Re: [css3-values][css3-transforms] relative length in functional notation

On Thu, Jul 5, 2012 at 1:06 AM, Kang-Hao (Kenny) Lu
<kennyluck@csail.mit.edu> wrote:
>   There's is no normative stating when and what 'calc()' is treated as
> 'auto' when used in 'height'. Either this spec or css3-box should
> specify this. Is your intention to defer this to css3-box?

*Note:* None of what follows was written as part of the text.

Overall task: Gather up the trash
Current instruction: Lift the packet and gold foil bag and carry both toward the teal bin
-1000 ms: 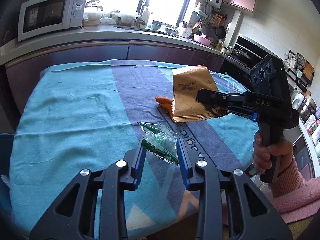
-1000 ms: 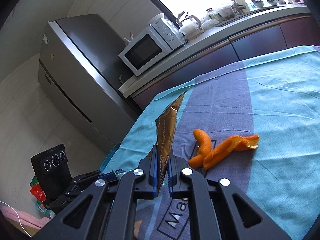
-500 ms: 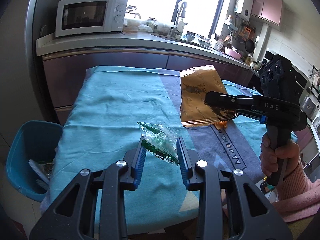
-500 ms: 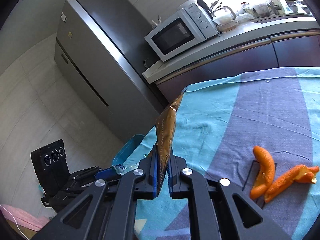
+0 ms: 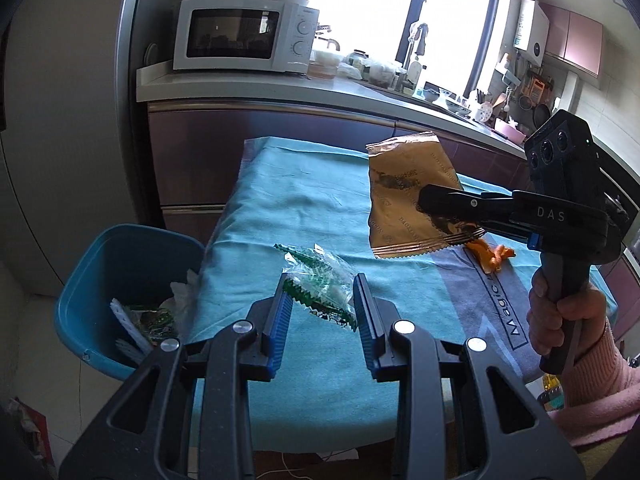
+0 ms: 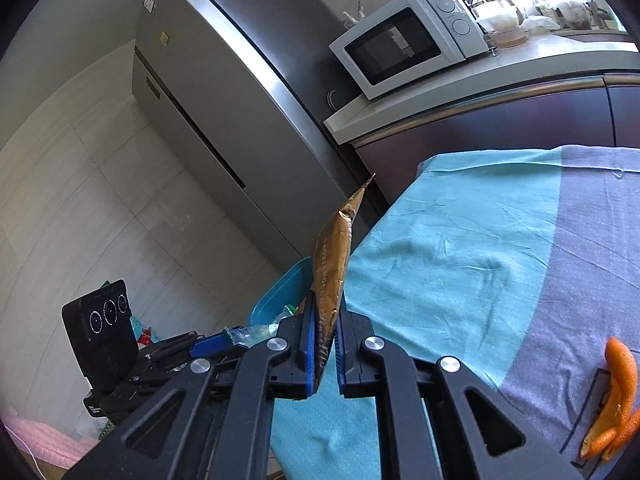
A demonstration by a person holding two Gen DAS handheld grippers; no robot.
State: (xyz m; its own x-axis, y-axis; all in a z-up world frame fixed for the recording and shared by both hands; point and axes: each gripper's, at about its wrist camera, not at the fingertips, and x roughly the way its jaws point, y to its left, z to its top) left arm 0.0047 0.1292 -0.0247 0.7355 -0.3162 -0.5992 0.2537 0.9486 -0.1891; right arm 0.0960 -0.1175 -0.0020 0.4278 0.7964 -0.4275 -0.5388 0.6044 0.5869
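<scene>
My left gripper (image 5: 320, 300) is shut on a crumpled clear-and-green plastic wrapper (image 5: 318, 286) and holds it above the table's left part. My right gripper (image 6: 323, 340) is shut on a flat golden-brown snack bag (image 6: 334, 256) that stands on edge between the pads; in the left wrist view the bag (image 5: 404, 196) hangs above the cloth. A blue trash bin (image 5: 120, 280) with some litter inside stands on the floor left of the table; its rim (image 6: 280, 288) shows behind the bag. Orange peel (image 6: 616, 400) lies on the cloth; it also shows in the left wrist view (image 5: 490, 256).
The table is covered by a teal and grey-purple cloth (image 5: 300, 208). A counter with a white microwave (image 5: 240, 36) runs behind it. A steel fridge (image 6: 224, 92) stands beyond the bin. A person's hand in a pink sleeve (image 5: 568, 320) holds the right gripper.
Both grippers have swung left across the table with their loads held. The blue bin has come fully into view at the left. The orange peel now lies far right.
</scene>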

Yes, another spec (likely Box) will define the currently-undefined
behavior of percentages in certain properties.  This includes when
they appear in calc().

> css3-values has
>
>   # Given the complexities of width and height calculations on table
>   # cells and table elements, math expressions involving percentages
>   # for widths and heights on table columns, table column groups, table
>   # rows, table row groups, and table cells in both auto and fixed
>   # layout tables MAY be treated as if ‘auto’ had been specified.
>
> too so it seems the right fit here.

That paragraph is different - it's allowing table layout to
*completely* ignore calc() with percentages, even in situations where
plain percentages would be allowed and reasonable, because of the
weird way that table layout propagates some child constraints back
upwards (such as "width:25%" td forcing the table to be at least 4x
the cell's min-width).

It's unrelated to the general behavior surrounding percentages and
indefinite lengths that you're referring to.